Your instructions
In the entries that follow, find the line containing "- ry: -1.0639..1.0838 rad"; from there, copy every line exactly through the line containing "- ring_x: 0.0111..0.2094".

** Opening Given data block **

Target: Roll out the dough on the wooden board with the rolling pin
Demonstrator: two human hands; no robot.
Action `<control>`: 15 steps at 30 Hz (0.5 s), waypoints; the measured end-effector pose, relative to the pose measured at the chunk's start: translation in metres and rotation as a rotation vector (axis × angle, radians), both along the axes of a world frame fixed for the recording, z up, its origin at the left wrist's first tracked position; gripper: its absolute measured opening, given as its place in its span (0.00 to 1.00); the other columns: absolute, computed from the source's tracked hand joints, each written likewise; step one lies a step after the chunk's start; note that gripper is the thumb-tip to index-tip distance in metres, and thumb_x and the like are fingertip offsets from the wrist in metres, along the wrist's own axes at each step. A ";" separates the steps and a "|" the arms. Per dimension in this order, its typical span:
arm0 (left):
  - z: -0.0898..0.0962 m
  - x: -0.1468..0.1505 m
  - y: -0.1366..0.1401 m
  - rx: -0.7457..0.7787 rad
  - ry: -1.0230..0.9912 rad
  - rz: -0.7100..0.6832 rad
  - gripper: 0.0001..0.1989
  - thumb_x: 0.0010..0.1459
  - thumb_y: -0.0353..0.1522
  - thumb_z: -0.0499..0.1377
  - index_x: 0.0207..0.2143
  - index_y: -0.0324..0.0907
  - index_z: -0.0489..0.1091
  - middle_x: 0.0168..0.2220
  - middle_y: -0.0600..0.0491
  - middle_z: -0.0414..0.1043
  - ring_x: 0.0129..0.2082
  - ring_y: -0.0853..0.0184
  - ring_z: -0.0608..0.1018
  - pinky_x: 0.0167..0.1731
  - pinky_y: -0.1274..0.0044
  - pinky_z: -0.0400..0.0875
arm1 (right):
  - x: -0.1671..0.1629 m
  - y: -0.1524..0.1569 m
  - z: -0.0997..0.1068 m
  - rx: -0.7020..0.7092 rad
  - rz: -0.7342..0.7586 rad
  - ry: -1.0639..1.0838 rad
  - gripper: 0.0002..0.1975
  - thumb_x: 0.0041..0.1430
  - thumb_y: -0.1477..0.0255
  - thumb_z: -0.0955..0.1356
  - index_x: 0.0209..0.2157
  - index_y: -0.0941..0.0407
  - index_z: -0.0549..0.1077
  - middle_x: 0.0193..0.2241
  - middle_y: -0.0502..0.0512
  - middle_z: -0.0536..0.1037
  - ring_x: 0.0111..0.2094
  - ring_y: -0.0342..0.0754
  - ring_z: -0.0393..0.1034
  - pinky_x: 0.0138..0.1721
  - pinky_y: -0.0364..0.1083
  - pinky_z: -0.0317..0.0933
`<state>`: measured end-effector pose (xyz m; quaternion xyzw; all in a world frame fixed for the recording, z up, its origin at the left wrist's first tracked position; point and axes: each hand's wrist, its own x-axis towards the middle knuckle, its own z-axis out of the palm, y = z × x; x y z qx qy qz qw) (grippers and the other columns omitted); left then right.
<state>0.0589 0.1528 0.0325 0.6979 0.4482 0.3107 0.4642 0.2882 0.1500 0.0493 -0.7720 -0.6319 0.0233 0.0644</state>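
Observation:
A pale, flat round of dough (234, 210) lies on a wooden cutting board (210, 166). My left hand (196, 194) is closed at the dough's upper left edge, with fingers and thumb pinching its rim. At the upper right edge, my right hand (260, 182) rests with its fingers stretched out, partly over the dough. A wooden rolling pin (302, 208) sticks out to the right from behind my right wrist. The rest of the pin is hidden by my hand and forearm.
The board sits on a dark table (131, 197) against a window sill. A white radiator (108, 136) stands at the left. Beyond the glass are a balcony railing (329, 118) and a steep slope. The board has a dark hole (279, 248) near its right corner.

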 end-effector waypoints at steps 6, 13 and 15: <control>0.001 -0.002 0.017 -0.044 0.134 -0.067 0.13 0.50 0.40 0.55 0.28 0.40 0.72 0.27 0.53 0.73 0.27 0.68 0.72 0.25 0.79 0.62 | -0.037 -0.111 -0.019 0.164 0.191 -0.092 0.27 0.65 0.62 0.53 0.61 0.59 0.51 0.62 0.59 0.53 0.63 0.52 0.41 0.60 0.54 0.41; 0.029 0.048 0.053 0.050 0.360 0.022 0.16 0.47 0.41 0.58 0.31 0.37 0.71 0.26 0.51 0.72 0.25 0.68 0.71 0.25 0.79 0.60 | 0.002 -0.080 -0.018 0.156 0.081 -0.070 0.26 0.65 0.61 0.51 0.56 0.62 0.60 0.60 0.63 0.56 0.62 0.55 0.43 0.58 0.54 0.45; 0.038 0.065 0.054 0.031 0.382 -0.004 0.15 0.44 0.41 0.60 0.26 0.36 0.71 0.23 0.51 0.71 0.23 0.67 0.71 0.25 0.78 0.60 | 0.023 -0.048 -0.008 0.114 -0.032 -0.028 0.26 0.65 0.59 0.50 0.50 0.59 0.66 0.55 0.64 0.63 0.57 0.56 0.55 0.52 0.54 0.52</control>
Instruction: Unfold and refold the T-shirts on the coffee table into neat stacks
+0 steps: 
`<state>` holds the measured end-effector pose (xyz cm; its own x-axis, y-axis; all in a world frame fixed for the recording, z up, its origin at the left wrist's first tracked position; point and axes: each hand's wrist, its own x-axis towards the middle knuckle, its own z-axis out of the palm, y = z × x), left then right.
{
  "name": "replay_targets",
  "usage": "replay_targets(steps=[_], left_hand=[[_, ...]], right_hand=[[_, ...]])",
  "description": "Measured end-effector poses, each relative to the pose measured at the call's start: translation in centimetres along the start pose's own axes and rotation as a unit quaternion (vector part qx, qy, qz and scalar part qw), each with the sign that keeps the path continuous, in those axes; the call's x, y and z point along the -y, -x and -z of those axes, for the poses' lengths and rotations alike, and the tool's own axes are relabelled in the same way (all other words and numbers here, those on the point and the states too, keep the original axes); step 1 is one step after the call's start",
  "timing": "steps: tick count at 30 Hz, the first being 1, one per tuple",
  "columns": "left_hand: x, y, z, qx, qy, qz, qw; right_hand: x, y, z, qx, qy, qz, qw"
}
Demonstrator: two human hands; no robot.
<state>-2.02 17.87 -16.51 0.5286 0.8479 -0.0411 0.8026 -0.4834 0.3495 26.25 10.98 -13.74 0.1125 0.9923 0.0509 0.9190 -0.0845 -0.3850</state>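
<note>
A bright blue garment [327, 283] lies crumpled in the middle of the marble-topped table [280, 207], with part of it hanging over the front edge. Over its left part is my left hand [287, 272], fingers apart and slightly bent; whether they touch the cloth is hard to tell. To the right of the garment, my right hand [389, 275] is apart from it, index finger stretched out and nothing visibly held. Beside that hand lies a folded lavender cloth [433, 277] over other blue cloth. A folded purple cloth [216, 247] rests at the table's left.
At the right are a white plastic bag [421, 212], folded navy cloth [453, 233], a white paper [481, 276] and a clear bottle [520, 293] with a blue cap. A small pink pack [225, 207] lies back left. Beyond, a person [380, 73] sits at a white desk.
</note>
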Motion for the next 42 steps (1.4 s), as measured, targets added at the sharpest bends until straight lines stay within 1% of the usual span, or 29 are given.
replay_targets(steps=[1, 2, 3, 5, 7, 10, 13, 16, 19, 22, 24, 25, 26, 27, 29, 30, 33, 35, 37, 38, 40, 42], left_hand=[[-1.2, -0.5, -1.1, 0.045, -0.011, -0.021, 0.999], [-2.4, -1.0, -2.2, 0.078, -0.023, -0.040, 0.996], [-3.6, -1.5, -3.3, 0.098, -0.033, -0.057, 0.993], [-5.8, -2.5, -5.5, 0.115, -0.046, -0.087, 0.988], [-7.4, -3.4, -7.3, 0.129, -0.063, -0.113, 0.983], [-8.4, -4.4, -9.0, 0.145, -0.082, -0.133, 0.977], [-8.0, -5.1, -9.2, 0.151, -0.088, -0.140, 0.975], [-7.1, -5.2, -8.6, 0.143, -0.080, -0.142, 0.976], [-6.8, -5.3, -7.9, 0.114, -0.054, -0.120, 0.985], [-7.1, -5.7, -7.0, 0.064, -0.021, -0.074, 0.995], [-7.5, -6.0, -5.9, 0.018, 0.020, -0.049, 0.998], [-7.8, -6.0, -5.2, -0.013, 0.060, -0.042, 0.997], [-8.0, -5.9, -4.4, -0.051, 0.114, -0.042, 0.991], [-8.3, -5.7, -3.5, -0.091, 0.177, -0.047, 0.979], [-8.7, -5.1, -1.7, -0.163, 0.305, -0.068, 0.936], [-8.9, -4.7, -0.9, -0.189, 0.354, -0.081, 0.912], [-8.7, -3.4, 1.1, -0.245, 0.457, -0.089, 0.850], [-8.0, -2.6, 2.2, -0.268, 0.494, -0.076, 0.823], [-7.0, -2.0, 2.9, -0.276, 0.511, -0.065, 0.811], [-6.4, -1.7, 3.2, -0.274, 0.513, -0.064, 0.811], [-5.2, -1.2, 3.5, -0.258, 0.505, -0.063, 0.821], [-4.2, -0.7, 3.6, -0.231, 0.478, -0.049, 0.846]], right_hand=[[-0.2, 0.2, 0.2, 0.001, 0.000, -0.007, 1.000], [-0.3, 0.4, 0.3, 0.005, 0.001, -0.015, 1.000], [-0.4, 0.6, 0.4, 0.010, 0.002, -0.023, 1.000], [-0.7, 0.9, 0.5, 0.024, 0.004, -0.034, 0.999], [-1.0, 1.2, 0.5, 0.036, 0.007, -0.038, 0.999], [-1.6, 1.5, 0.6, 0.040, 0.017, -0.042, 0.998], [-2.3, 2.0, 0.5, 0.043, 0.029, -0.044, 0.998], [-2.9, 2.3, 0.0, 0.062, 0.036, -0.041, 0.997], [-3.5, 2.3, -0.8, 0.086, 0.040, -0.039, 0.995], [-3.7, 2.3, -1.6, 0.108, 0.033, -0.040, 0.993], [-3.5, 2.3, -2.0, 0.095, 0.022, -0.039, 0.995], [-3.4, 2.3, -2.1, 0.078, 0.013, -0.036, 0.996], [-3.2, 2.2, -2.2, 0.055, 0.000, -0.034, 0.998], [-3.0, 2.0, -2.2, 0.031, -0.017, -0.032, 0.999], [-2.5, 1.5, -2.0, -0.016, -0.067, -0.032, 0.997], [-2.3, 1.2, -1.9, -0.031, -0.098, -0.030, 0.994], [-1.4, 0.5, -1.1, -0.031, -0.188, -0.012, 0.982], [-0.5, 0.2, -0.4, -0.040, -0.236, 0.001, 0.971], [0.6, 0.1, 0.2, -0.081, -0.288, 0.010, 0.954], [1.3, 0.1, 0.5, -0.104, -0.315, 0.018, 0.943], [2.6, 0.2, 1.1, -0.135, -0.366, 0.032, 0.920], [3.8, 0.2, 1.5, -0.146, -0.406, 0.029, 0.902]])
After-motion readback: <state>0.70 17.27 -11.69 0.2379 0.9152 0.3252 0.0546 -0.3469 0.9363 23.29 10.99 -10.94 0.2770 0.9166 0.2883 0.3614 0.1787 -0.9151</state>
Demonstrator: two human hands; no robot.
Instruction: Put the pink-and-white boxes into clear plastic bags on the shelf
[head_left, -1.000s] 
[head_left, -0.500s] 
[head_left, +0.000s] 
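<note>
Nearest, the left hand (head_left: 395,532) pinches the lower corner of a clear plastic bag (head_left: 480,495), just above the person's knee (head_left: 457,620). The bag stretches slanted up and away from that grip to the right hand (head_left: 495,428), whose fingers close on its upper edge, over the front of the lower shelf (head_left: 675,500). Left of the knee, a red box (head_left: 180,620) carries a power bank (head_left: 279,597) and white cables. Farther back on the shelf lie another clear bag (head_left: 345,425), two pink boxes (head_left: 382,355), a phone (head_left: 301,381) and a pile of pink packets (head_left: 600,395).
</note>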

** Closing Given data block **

The answer
  - ry: -1.0639..1.0838 rad
  - gripper: 0.0002..0.1975
  - thumb_x: 0.0041..0.1430
  - thumb_y: -0.1477..0.0255
  - thumb_z: -0.0955..0.1356
  - index_x: 0.0209..0.2157
  - index_y: -0.0941..0.0407
  - index_z: -0.0549..0.1077
  - middle_x: 0.0193..0.2241
  - middle_y: -0.0502..0.0512
  - middle_z: -0.0536..0.1037
  - ring_x: 0.0111..0.2094

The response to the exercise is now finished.